Il precedente dello Zimbabwe di Mugabe
Nell’architettare la sua proposta di modifica costituzionale, infatti, Malema si è ispirato a quanto già attuato tra la fine degli anni ’90 e l’inizio degli anni 2000 dall’ex dittatore dello Zimbabwe Robert Mugabe. Una manovra, quella degli espropri forzati ai danni dei bianchi, che in quel caso ebbe però conseguenze disastrose, contribuendo a fare della ex “Svizzera d’Africa” costruita da Ian Smith una nazione in preda alla più totale rovina sociale ed economica. Questo perché il Paese venne improvvisamente privato non solo della sua impalcatura produttiva, ma anche del know-how necessario per mantenerla.
Criminalità: cifre non confortanti
Al di là delle incerte prospettive future, va tuttavia già constatato un dato di fatto: che il clima che oggi si respira in Sudafrica è ben lontano da quello auspicato in passato da Nelson Mandela. Il quale, una volta salito al potere, si adoperò con buon profitto affinché tutte le componenti del caleidoscopio culturale della Repubblica convivessero nella maniera più armoniosa possibile. Nulla di paragonabile, dunque, alle logiche oppositive attualmente propagandate. Che hanno finora avuto come unico effetto quello di soffiare sul fuoco di un disagio sociale largamente diffuso in un paese ancora frammentato da enormi diseguaglianze interne.
Non stupisca dunque il numero degli omicidi perpetrati negli ultimi vent’anni ai danni dei contadini bianchi, che secondo alcune stime supererebbe quota 3mila. Nel solo 2017, per esempio, sono stati conteggiati oltre 350 attacchi armati alle fattorie (erano addirittura il triplo quindici anni fa). «Gli agricoltori spesso vivono in aree isolate nelle quali l’intervento delle forze dell’ordine non si rivela mai tempestivo», riferisce l’AfriForum, una ong di difesa della minoranza bianca. Ma i dati vanno contestualizzati. Per questo l’African Check, ente che si occupa della verifica delle notizie sui media, sostiene che tali omicidi siano niente più che «una goccia nel mare dell’ecatombe che costituisce la criminalità in Sud Africa». Un Paese che sta facendo registrare circa 19mila omicidi annuali (52 al giorno di media), collocandosi così tra le nazioni più pericolose del mondo.
Il ruolo dell’Australia
Il tema dei farmers, seppur poco trattato dalle agenzie occidentali, ha suscitato diverse reazioni internazionali.
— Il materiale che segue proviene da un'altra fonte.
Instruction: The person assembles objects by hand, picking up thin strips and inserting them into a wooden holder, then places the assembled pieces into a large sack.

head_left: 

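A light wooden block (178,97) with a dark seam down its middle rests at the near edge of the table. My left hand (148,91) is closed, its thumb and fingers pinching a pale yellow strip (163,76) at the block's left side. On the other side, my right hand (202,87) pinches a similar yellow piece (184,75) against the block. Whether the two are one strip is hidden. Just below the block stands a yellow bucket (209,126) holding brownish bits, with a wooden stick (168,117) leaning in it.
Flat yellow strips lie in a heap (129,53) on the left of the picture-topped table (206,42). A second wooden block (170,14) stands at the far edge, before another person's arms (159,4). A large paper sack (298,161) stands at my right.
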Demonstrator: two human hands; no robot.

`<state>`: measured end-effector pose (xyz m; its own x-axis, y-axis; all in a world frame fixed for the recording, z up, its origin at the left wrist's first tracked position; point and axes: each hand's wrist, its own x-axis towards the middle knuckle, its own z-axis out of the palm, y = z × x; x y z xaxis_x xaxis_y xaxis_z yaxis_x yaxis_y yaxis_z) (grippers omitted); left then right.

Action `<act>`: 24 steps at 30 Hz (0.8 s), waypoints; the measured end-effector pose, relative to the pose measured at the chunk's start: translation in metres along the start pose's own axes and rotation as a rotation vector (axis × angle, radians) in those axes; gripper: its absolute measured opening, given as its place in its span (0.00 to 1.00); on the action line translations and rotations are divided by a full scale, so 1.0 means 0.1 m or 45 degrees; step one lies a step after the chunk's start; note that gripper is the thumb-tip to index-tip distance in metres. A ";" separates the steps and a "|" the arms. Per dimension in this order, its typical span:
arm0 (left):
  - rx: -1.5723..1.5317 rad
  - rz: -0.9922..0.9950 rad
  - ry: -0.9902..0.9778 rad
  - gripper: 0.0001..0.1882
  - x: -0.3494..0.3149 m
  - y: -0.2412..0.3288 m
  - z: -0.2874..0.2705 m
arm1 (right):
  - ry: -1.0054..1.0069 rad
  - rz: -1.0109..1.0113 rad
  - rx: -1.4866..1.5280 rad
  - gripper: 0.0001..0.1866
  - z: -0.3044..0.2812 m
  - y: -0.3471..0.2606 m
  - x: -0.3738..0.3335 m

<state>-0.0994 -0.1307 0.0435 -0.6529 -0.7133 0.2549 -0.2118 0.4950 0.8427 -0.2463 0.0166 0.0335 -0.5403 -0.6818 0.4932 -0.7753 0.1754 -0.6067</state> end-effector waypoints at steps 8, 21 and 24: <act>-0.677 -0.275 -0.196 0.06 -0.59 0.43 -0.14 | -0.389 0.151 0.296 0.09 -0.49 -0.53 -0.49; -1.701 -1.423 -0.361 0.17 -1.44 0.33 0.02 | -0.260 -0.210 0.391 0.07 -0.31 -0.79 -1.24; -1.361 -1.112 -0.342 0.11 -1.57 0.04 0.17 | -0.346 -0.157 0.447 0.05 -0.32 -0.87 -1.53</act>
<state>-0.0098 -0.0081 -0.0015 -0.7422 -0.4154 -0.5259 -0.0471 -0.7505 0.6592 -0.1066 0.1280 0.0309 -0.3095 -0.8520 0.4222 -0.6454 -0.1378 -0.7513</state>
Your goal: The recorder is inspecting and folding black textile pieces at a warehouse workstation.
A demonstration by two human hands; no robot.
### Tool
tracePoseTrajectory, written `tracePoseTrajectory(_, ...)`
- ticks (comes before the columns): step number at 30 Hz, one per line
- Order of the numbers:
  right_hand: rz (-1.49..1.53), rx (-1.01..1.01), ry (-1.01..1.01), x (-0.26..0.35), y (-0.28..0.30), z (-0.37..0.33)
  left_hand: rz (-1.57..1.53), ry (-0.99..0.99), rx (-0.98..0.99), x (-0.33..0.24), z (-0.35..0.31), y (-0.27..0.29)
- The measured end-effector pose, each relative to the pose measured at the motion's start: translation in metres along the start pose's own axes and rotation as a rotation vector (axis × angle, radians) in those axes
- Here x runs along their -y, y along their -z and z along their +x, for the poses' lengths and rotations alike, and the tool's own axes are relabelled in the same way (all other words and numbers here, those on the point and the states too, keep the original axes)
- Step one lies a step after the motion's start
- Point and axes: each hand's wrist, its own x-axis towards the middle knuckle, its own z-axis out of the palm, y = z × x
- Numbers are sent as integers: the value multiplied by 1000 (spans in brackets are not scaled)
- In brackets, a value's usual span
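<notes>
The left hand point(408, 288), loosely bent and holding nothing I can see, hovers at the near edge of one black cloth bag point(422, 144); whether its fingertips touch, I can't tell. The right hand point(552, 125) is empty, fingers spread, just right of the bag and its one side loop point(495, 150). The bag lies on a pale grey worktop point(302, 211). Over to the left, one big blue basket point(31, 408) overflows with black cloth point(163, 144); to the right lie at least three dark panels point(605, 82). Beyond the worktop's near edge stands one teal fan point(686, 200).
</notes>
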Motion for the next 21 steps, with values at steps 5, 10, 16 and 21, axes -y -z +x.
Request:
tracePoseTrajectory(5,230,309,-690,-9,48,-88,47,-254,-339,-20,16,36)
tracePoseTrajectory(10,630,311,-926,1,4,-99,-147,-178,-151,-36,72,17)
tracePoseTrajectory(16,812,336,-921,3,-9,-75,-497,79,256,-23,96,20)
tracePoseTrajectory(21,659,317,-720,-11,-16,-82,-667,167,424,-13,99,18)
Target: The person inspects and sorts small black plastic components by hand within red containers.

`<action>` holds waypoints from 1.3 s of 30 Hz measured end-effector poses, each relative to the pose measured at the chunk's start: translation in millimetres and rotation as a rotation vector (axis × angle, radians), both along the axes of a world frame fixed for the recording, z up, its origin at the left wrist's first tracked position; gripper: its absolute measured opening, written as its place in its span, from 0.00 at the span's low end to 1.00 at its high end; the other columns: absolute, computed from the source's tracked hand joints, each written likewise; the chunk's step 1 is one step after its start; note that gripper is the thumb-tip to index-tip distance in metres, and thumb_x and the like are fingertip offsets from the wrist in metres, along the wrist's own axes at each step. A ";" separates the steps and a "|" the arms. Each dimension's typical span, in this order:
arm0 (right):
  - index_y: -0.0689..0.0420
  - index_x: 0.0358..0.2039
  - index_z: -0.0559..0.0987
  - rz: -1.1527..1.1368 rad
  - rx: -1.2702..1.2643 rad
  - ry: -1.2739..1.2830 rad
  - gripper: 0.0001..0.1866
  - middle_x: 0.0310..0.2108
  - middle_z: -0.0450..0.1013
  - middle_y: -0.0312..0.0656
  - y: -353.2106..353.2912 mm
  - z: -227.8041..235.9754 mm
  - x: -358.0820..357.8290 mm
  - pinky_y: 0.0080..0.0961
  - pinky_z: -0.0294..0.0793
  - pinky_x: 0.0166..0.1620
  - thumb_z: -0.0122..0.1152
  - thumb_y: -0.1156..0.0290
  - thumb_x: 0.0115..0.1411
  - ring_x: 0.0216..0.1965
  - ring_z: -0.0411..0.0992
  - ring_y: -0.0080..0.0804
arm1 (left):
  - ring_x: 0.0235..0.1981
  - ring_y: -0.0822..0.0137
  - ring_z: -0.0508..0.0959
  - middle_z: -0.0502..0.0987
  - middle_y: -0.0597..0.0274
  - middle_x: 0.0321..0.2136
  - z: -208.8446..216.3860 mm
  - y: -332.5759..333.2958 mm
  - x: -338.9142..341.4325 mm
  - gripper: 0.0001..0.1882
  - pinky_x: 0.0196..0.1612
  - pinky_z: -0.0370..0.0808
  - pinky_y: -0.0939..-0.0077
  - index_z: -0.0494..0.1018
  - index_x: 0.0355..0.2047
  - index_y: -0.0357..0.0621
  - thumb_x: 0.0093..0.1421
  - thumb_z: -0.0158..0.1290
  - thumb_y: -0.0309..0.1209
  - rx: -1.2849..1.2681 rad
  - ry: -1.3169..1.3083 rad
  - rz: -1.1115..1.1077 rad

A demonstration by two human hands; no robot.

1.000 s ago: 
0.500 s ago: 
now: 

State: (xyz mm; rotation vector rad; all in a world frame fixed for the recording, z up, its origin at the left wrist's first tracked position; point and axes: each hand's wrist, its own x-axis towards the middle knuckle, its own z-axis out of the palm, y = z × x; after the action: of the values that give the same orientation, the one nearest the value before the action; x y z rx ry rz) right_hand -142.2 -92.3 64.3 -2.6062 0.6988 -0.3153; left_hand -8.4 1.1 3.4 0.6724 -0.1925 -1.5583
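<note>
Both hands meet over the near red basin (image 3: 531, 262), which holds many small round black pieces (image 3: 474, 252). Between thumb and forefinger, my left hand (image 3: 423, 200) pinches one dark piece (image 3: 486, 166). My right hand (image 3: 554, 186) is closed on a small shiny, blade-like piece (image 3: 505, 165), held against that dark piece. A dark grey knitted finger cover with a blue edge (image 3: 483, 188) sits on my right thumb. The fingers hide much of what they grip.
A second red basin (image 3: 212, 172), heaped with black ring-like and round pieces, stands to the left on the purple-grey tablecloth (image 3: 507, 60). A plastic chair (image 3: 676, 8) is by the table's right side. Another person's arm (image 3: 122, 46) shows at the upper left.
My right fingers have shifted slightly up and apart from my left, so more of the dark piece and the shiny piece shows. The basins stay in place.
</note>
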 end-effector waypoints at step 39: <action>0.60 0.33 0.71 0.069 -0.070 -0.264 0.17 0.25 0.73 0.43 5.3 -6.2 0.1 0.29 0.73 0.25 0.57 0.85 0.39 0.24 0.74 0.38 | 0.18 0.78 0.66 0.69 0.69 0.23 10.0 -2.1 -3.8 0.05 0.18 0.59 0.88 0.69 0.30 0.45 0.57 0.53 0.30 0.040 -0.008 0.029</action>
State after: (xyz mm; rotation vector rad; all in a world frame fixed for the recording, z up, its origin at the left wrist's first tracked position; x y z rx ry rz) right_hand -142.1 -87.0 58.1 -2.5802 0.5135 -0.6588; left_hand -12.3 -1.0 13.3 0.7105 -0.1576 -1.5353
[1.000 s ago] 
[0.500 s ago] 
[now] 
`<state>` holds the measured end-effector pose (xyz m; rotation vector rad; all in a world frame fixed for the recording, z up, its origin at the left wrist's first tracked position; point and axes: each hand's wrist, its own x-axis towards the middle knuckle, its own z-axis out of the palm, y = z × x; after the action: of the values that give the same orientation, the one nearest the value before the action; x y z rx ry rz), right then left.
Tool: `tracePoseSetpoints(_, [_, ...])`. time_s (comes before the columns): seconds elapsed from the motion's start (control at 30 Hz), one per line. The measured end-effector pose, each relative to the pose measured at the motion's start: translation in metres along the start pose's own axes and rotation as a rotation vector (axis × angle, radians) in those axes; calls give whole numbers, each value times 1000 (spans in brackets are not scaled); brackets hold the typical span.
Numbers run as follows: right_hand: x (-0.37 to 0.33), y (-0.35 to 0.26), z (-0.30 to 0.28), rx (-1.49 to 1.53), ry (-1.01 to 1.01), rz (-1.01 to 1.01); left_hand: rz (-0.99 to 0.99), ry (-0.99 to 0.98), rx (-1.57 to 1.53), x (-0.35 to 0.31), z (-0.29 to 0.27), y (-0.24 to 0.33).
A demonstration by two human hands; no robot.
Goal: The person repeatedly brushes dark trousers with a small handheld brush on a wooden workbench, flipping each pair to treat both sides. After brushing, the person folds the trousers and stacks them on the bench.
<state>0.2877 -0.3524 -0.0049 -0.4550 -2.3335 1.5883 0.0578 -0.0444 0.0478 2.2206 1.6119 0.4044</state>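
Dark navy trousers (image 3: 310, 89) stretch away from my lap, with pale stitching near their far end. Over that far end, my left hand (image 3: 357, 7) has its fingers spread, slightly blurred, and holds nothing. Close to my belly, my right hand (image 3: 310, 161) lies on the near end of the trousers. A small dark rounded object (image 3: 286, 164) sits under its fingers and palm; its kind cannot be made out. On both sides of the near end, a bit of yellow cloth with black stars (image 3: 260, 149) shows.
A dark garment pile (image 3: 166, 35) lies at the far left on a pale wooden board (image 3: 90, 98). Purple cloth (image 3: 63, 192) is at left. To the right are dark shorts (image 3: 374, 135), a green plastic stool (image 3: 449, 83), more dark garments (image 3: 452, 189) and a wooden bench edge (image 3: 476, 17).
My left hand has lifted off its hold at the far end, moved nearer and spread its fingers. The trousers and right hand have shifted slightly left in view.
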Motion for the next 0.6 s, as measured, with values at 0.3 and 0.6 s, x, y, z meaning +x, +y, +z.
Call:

Prima tra tutte quella dell’Australia, il cui ministro degli Interni Peter Dutton ha ipotizzato l’istituzione di un corridoio umanitario a loro dedicato. Alle sue esternazioni hanno però fatto seguito varie precisazioni. «Dutton nella sua proposta intendeva affermare che se qualcuno si sente perseguitato, può richiedere in Australia il visto umanitario», ha chiarito il ministro degli Esteri Julie Bishop. «Questo però non significa che ci sia l’intenzione considerare i farmers come una categoria a parte».
Ciononostante, il polverone tra Canberra e Pretoria si è ormai innalzato. «Quanto detto dal ministro australiano è ridicolo», si legge in una nota di Ndivhuwo Mabaya, portavoce del governo sudafricano. «Vogliamo tranquillizzare tutti: il mondo non deve farsi prendere dal panico. Il programma di redistribuzione verrà fatto secondo legge».
La sensazione, ad oggi, è che l’intera questione debba ancora entrare nel vivo: quel che accadrà quando gli espropri verranno resi attuativi è ancora difficilmente prevedibile.